The result should be a verbatim copy of the whole listing.

══════════════════════════════

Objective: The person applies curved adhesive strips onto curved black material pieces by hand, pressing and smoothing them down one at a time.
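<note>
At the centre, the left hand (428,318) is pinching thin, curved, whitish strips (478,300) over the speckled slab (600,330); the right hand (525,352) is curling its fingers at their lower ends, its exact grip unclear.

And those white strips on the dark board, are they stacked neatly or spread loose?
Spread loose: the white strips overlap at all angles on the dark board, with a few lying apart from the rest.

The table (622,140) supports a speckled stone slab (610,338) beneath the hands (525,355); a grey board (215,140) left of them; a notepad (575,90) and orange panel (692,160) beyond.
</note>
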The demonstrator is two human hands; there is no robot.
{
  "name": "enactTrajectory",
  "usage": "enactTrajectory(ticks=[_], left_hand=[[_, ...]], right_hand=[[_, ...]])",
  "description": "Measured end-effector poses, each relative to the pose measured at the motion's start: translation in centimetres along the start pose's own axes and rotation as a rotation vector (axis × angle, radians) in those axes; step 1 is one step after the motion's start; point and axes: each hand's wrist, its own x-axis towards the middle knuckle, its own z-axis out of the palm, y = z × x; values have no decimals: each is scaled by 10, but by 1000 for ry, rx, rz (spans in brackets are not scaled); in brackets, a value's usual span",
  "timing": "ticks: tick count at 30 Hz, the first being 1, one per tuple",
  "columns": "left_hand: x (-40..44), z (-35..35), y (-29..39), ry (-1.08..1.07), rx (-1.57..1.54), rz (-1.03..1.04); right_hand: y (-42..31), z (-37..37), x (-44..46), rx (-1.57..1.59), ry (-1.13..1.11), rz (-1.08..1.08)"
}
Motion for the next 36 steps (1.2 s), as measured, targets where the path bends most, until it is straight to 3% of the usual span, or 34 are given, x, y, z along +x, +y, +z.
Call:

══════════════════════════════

— EXERCISE OUTPUT —
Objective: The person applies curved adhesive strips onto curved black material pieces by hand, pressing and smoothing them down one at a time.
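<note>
At the centre, the left hand (428,318) is pinching thin, curved, whitish strips (478,300) over the speckled slab (600,330); the right hand (525,352) is curling its fingers at their lower ends, its exact grip unclear.

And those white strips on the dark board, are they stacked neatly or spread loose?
Spread loose: the white strips overlap at all angles on the dark board, with a few lying apart from the rest.

The table (622,140) supports a speckled stone slab (610,338) beneath the hands (525,355); a grey board (215,140) left of them; a notepad (575,90) and orange panel (692,160) beyond.
</note>
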The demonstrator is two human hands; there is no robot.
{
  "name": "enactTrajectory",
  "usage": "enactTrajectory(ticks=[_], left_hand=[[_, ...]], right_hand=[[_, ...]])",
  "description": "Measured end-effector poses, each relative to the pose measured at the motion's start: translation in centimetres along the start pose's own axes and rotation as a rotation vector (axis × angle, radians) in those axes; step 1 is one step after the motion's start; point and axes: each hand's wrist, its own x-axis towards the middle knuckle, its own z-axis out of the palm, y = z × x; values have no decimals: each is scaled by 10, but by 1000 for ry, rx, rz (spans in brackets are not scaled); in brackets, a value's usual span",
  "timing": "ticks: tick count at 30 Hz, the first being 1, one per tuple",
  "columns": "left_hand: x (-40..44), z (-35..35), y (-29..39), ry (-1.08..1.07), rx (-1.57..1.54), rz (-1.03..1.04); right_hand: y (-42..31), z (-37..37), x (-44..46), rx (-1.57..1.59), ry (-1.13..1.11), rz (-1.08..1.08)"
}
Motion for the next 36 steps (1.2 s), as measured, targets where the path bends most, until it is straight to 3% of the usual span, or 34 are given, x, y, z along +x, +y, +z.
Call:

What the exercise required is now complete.